ÉPOCA – Quais são os momentos mais críticos para quem teme voar?

Wolfger – O medo pode começar a se manifestar dias antes da viagem. Durante o check-in e enquanto aguarda o voo, o nível de ansiedade do passageiro pode aumentar consideravelmente. Se ele decidir embarcar, o estresse pode diminuir um pouco até o avião começar a taxiar na pista. O medo tem muitos altos e baixos. Os níveis de estresse e ansiedade, geralmente, são maiores durante o pouso e a decolagem. Menos de 10% dos acidentes ocorrem quando o avião está em cruzeiro, como no caso da aeronave da Air France. Um avião, a 10.000 metros de altura, é o lugar mais seguro do planeta.

ÉPOCA – O medo de voar é um dos mais comuns para o seres humanos?

Wolfger – É. Talvez seja o maior de todos. Pesquisas mostram que 14% da população ocidental nunca voará por causa do medo. Cerca de 6,5% dizem que já voaram, mas que se recusarão a entrar num avião novamente. E 10% afirmam ter reduzido o número de viagens aéreas. Para muitas pessoas, voar não parece natural. Durante 6 milhões de anos, talvez mais, tentamos voar como os pássaros e só conseguimos recentemente.

ÉPOCA – Como diminuir a sensação de insegurança dos passageiros?

Wolfger – Os casos menos severos podem ser controlados pelo próprio passageiro. Primeiro, é necessário que ele saiba que as aeronaves têm sistemas de segurança redundantes. Quando um falha, há outros para substituí-los. Um acidente aéreo só ocorre quando há falhas consecutivas. Técnicas de relaxamento – como meditar ou se concentrar em uma palavra, ideia ou som – ajudam. Uma das maneiras de lidar com o medo de não estar no controle da situação é pensar que o comando está nas mãos de alguém muito mais experiente. Coisas simples como não comer demais e não abusar do açúcar antes do voo são medidas importantes. O passageiro não deve fingir que o medo não existe. Ao contrário, deve enfrentá-lo. Se o medo é de olhar pela janela, ele deve olhar pela janela.

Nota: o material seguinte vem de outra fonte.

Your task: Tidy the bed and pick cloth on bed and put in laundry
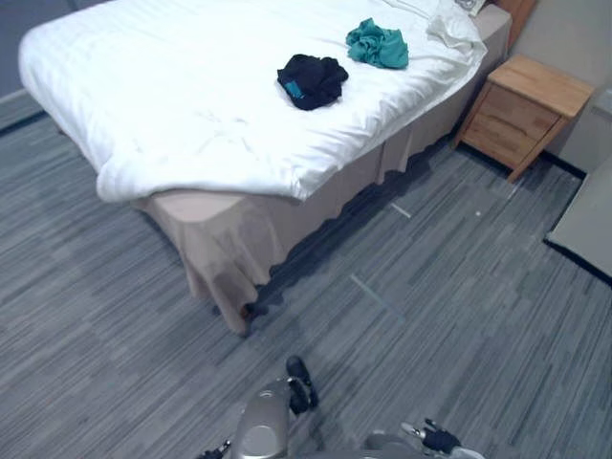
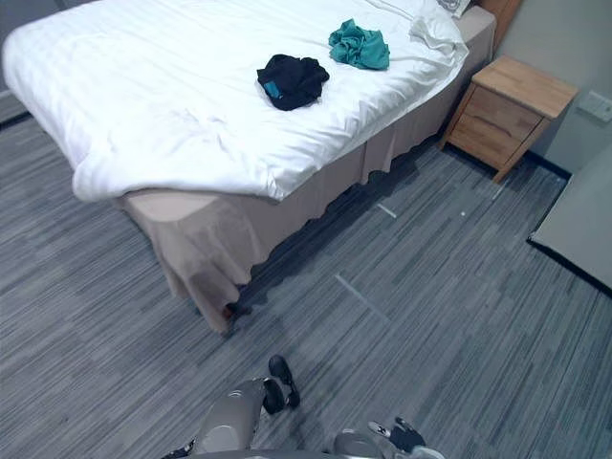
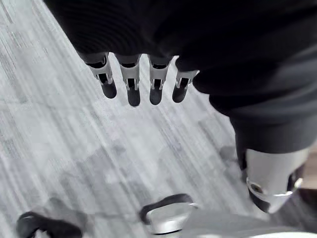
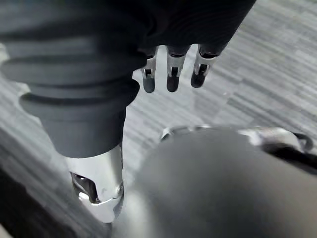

ÉPOCA – Em que momento é necessário buscar ajuda profissional?

Wolfger – Quando o medo de voar é severo ou atrapalha o dia a dia da pessoa, é fundamental que ela busque acompanhamento psicológico ou psiquiátrico. Alguns pacientes têm de tomar remédios para conseguir lidar com o medo de voar. Outros aprendem a domá-lo com algumas sessões de psicoterapia.

ÉPOCA – Há passageiros que ingerem bebidas alcoólicas ou tranquilizantes no avião para tentar relaxar...

Wolfger – Tranquilizantes podem ajudar a pessoa a enfrentar o medo durante períodos curtos. Mas é uma medida paliativa, e o uso frequente de alguns deles pode causar dependência. O álcool, definitivamente, não é a solução para relaxar. Quando o efeito da bebida passa, a pessoa fica mais ansiosa e estressada que antes de ingeri-la. E pode ter ataques de ansiedade e de pânico extremamente graves.

ÉPOCA – O medo de voar tem crescido nos últimos anos?

Wolfger – Pesquisas mostram que o medo – em geral, e não só o de avião – tem crescido em várias partes do mundo. A divulgação de acidentes aéreos tem um impacto bastante grande na sensação de insegurança da população. Alguns setores da mídia exageram quando tratam desse assunto. E, normalmente, não abordam os riscos reais da aviação da maneira correta. As estatísticas mostram que a tendência de mortes em acidentes aéreos é de queda.

ÉPOCA – Como as companhias aéreas lidam com o medo dos passageiros?

Wolfger – Algumas têm feito um bom trabalho e já estudam as causas e as consequências do medo há bastante tempo. Há seminários sobre isso em praticamente todo o mundo. Tripulantes mais preparados conversam com os passageiros e dão informações frequentes sobre o voo. Falam claramente sobre possíveis atrasos, condições climáticas, trajeto da aeronave. Essa comunicação tranquiliza aqueles que têm medo. O problema é que, em aeronaves lotadas, muitas vezes os comissários de bordo não têm tempo para dar a atenção necessária aos passageiros. Há pilotos que não se comunicam com os passageiros com maior frequência por falta de costume ou porque têm receio de incomodar quem está na classe executiva, passageiros geralmente mais habituados a voar.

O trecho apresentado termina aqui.